## Directions for this task
Where in the entries below does "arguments" appear? Copy every line that has it.

Data items
▬▬▬▬▬▬

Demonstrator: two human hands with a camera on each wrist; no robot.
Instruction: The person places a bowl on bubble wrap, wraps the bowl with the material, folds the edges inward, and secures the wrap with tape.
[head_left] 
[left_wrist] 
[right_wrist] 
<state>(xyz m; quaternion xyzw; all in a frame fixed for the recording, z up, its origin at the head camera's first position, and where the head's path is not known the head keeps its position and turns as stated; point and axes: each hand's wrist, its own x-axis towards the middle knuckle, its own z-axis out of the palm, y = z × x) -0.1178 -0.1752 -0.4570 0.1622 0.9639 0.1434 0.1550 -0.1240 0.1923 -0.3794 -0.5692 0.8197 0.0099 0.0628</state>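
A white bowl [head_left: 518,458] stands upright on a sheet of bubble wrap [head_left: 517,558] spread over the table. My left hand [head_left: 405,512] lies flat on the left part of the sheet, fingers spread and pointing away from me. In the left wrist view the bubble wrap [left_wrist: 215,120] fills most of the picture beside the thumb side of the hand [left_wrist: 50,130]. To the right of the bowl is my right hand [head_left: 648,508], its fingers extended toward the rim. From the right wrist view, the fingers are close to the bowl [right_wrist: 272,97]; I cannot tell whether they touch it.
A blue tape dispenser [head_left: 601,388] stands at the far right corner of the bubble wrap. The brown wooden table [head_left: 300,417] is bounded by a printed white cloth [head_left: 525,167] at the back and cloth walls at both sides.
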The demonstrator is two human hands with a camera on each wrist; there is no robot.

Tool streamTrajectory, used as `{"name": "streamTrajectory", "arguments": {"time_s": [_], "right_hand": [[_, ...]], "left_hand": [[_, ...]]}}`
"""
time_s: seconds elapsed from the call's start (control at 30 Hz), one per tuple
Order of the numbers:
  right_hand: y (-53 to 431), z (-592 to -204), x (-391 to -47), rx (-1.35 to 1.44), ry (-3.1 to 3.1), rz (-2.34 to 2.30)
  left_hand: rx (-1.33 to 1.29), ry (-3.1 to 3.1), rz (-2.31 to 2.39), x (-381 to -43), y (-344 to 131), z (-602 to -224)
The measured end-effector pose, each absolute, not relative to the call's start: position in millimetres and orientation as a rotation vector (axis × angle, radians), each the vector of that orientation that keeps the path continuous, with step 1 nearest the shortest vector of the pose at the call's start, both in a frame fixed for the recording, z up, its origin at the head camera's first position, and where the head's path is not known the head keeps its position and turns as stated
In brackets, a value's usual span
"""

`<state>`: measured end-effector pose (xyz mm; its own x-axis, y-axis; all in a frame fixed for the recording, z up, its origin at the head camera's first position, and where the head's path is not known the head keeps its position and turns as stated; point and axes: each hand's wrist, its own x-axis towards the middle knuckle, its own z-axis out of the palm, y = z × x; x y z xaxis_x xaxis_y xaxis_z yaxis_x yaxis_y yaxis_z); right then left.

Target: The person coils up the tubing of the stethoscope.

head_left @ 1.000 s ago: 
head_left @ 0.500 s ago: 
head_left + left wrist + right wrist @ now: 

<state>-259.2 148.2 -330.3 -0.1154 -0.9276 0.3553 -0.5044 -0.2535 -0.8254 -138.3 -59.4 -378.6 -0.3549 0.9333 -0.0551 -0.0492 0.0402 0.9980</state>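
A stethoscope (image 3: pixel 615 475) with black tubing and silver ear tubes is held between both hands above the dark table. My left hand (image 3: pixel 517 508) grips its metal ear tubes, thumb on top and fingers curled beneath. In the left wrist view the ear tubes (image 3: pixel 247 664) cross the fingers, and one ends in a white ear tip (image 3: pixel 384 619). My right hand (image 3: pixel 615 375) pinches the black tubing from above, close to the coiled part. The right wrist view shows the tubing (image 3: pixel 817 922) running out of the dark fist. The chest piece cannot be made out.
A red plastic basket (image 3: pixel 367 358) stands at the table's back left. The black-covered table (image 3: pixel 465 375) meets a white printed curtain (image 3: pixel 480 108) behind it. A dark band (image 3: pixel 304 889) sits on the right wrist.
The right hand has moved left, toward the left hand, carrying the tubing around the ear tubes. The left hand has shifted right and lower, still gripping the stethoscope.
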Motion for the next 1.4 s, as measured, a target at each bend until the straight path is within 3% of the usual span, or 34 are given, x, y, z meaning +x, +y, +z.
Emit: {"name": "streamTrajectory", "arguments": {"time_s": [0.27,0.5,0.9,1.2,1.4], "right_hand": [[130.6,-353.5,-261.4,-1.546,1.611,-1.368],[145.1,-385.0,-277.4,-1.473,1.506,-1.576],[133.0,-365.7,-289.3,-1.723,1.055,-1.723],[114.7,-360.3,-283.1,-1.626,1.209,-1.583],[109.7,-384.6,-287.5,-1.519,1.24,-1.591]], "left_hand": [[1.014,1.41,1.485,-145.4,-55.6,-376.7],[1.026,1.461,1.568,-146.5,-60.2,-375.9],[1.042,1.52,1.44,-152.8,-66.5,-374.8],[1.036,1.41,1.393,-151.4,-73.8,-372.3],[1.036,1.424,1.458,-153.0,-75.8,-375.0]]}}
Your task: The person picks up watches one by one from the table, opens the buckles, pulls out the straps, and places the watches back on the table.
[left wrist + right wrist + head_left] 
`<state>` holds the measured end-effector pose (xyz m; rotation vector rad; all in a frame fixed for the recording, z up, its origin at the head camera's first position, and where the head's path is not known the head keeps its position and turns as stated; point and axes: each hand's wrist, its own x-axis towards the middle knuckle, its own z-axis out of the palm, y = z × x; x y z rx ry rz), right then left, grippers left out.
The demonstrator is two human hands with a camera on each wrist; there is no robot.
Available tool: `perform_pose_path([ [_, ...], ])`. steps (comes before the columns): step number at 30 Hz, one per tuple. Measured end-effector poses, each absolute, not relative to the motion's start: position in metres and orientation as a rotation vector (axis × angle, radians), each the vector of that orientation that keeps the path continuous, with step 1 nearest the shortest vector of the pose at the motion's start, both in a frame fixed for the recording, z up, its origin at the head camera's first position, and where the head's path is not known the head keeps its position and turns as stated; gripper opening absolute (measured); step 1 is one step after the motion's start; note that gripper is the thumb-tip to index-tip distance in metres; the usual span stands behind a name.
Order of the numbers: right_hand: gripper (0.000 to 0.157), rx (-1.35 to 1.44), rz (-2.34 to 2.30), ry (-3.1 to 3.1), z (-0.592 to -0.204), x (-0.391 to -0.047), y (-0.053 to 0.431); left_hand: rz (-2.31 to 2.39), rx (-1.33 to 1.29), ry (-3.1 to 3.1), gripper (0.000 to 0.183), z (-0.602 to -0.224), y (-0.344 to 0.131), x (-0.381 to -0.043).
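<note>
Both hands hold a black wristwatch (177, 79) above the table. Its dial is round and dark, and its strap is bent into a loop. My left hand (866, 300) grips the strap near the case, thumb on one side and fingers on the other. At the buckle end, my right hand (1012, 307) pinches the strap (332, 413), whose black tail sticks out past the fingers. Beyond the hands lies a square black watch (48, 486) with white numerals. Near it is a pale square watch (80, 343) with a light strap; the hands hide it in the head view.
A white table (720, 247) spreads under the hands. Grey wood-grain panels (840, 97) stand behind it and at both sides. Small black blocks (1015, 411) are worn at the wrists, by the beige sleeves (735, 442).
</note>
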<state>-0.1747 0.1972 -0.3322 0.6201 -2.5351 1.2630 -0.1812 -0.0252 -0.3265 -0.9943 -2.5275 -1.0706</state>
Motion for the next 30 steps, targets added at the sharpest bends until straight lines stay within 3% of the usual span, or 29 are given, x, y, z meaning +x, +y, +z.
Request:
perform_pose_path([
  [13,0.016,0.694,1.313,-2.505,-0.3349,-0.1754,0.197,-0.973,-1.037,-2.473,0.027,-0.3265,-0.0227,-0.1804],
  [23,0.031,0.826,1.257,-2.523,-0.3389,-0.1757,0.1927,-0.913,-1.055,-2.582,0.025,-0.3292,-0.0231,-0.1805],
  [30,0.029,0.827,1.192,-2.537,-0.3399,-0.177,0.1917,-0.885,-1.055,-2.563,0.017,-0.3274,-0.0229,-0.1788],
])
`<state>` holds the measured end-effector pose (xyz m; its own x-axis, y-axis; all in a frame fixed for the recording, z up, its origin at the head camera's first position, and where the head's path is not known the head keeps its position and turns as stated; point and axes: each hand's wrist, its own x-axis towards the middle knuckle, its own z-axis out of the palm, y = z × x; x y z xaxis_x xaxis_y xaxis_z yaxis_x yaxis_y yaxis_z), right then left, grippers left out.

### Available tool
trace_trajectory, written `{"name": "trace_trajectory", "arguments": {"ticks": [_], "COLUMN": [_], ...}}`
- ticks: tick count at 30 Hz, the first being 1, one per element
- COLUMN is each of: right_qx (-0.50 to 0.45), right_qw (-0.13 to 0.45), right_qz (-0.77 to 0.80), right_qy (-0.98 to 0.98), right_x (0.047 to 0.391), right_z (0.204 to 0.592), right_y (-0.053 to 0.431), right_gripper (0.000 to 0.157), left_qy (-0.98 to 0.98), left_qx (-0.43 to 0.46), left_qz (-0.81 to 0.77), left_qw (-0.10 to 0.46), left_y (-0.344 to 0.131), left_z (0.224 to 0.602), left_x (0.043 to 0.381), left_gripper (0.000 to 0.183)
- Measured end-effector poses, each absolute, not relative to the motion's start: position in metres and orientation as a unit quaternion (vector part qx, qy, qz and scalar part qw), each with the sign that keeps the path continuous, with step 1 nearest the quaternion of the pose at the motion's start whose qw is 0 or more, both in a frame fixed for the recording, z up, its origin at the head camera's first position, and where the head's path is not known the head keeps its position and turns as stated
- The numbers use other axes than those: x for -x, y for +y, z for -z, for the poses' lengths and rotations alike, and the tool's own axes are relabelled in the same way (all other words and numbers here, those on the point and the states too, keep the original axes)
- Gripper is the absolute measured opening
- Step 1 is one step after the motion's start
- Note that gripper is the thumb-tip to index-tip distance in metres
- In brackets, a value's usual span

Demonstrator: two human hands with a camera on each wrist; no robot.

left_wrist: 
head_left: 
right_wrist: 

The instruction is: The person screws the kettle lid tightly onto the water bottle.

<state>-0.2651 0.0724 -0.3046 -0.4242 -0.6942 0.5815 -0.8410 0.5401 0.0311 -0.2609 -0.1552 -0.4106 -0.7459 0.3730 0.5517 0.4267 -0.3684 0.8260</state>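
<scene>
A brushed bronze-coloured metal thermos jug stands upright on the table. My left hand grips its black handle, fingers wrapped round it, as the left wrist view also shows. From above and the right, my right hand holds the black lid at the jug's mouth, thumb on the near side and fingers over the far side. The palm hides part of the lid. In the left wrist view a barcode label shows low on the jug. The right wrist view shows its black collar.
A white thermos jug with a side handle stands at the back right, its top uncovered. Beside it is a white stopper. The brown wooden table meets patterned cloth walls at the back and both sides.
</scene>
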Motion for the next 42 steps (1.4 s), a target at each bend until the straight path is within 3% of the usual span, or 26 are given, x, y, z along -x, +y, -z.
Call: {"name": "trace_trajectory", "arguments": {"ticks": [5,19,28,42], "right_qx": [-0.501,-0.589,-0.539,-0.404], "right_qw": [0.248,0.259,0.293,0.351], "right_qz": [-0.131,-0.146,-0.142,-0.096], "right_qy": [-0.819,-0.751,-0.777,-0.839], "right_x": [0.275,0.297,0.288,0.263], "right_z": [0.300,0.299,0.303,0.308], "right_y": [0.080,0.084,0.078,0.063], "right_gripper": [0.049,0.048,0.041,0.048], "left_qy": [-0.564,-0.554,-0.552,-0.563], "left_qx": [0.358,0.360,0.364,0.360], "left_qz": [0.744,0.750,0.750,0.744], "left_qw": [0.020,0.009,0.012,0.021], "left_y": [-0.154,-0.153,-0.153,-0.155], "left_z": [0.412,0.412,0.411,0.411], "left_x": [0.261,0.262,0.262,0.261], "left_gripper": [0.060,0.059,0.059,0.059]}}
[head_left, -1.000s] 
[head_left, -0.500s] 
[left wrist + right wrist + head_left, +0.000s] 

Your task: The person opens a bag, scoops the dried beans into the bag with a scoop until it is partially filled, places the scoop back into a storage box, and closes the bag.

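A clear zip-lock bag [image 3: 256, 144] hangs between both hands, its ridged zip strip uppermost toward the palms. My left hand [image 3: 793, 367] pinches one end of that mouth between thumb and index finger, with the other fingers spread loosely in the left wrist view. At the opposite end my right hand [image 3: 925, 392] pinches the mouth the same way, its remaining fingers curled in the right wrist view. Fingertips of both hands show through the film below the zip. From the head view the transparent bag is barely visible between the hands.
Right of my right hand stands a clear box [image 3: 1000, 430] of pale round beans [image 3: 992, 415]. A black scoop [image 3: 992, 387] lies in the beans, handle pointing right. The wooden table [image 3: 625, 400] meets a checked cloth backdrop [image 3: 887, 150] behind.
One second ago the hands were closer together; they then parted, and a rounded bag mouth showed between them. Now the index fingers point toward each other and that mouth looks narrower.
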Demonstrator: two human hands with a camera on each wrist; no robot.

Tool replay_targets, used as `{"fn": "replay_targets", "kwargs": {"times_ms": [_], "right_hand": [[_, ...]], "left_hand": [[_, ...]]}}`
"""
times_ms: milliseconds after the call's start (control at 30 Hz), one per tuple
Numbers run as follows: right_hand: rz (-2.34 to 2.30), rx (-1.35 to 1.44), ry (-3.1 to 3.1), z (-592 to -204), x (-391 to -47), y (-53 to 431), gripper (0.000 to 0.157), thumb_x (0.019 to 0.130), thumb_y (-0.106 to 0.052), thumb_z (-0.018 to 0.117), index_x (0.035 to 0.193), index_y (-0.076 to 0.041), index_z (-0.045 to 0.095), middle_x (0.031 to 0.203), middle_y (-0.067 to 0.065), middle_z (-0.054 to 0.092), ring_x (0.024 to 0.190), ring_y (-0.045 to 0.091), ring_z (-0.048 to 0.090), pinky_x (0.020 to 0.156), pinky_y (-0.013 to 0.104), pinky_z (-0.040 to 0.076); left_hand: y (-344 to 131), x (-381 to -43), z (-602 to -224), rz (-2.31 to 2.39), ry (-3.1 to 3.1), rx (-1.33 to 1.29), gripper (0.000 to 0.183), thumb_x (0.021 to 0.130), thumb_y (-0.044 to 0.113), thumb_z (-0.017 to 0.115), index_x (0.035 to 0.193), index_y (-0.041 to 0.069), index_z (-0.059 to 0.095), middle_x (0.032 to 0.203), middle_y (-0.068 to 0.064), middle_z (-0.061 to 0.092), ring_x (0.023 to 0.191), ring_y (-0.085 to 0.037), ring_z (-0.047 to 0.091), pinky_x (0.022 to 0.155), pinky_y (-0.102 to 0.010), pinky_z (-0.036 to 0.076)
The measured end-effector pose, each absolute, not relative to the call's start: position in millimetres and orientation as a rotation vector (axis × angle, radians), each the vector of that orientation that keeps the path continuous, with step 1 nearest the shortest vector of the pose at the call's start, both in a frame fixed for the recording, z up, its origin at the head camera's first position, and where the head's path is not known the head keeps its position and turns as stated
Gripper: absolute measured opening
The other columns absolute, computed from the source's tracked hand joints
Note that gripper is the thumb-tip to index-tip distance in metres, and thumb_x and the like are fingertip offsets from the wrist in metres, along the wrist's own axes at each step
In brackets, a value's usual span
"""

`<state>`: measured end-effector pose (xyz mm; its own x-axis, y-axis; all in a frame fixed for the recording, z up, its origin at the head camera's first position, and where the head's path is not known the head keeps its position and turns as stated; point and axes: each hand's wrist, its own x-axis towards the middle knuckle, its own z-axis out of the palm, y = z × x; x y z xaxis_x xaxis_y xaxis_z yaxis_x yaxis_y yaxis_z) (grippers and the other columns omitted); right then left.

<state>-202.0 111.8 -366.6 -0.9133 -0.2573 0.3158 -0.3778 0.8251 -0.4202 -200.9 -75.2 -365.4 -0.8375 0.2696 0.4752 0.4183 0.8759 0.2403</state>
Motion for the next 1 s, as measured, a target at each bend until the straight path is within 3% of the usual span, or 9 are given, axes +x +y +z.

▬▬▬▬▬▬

## Response to this exercise
Tool streamTrajectory, used as `{"name": "streamTrajectory", "arguments": {"time_s": [_], "right_hand": [[_, ...]], "left_hand": [[_, ...]]}}`
Emit: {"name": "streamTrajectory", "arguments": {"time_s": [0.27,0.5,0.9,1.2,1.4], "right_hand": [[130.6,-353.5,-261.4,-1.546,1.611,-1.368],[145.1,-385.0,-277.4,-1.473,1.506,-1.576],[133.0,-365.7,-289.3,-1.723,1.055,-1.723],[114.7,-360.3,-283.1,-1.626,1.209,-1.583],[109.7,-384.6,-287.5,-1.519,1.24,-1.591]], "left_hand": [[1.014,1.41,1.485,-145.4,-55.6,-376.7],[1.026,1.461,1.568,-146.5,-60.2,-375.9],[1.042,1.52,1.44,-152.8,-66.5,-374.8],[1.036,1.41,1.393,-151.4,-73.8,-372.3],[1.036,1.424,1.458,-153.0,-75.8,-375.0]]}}
trace_trajectory, written `{"name": "trace_trajectory", "arguments": {"ticks": [_], "COLUMN": [_], ...}}`
Call: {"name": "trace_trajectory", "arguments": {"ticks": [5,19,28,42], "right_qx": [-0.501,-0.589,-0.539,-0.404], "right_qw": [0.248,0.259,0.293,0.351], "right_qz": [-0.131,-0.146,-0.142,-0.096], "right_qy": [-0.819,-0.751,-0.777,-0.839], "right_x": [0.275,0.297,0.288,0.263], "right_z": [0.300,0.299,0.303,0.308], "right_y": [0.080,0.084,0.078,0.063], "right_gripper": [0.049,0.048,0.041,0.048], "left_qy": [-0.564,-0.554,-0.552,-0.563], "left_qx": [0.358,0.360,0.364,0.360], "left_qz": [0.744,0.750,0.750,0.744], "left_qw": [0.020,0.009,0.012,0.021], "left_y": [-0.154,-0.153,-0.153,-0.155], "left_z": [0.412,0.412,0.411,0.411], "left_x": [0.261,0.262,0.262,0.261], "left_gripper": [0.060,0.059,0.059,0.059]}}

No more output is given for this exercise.